» Task details
Print the lines that run from the line with "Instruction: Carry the" to the line with "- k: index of", keeping both end lines, exactly as they appear in the entries below, and nothing else.

━━ Records for the exercise ━━

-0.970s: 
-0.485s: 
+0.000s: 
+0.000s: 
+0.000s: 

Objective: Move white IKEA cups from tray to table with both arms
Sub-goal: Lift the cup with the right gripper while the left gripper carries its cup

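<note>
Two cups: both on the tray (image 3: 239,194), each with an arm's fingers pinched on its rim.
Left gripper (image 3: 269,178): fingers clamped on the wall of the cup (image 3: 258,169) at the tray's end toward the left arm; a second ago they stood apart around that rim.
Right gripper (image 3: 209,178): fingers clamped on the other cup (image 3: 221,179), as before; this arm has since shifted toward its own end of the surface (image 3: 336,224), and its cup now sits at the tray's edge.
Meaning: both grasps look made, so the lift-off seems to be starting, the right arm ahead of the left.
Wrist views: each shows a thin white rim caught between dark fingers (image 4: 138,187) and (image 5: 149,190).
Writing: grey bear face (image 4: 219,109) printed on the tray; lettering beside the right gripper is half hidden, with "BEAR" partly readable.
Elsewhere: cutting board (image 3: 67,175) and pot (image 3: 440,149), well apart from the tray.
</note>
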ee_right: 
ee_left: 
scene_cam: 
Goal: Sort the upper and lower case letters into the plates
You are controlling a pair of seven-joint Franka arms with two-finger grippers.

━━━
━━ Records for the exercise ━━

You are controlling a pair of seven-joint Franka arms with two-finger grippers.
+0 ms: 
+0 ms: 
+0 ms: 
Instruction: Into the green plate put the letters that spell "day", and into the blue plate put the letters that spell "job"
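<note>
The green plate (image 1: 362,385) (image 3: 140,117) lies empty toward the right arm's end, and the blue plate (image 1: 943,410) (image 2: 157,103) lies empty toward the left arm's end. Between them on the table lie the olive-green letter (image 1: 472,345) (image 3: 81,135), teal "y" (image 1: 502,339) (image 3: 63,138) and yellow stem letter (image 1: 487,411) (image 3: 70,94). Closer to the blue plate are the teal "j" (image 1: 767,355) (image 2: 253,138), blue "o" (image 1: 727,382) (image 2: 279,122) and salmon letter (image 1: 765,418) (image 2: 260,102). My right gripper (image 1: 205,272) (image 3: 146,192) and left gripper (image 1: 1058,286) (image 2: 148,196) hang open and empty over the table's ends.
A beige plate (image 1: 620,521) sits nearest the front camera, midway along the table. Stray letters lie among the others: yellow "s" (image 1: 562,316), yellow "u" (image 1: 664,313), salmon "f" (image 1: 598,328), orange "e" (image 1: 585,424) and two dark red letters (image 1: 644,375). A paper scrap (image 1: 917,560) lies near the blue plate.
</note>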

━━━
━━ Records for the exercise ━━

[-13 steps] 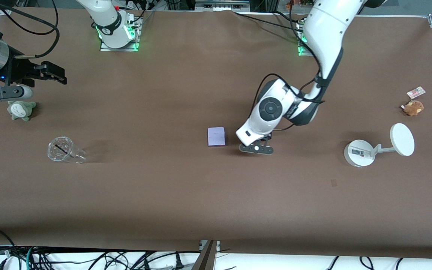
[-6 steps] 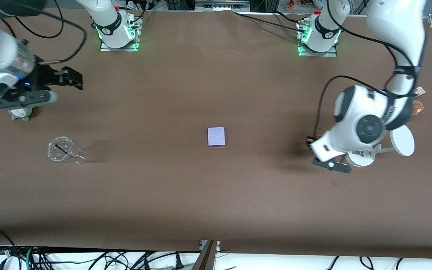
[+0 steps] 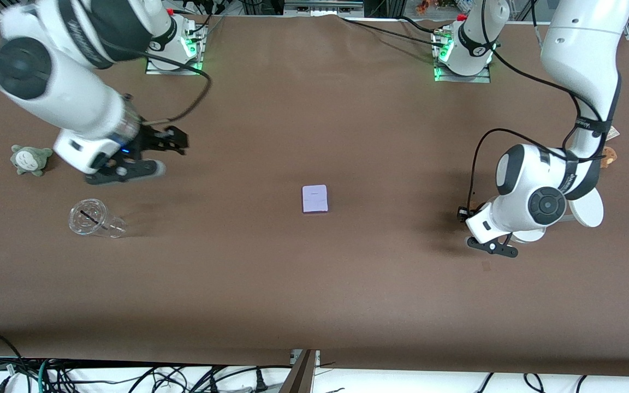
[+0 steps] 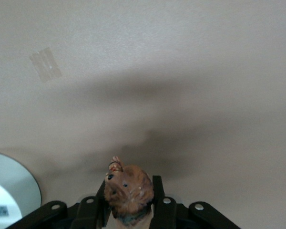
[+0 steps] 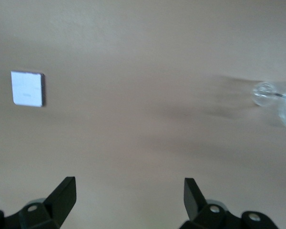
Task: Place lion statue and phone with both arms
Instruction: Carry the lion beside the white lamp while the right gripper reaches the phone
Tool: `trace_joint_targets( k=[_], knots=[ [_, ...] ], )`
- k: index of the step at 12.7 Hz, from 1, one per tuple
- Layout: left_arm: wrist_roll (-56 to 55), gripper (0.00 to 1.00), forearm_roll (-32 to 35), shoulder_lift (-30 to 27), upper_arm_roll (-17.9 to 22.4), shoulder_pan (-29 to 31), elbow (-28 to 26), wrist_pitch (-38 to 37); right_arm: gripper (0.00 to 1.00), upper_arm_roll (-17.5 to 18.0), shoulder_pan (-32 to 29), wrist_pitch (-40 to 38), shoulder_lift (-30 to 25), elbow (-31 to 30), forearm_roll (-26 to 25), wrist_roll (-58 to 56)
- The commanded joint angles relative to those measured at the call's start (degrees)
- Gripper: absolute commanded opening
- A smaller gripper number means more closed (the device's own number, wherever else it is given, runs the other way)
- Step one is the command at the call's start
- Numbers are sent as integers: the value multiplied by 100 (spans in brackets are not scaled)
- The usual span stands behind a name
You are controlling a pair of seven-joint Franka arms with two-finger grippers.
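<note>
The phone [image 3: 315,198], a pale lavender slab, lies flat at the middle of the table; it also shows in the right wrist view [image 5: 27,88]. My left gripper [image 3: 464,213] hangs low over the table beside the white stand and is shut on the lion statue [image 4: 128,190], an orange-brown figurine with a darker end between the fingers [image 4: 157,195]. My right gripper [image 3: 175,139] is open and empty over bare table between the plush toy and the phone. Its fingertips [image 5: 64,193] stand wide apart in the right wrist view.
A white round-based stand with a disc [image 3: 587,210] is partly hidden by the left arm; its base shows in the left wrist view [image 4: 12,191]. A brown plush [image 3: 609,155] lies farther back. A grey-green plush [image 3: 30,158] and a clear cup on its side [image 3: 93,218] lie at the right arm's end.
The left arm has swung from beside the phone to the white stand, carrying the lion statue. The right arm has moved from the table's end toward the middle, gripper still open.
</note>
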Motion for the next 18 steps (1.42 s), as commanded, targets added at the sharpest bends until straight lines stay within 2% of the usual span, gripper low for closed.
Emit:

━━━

» Result
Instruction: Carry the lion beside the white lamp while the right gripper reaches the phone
Tool: `trace_joint_targets( k=[_], knots=[ [_, ...] ], )`
- k: index of the step at 12.7 Hz, from 1, one per tuple

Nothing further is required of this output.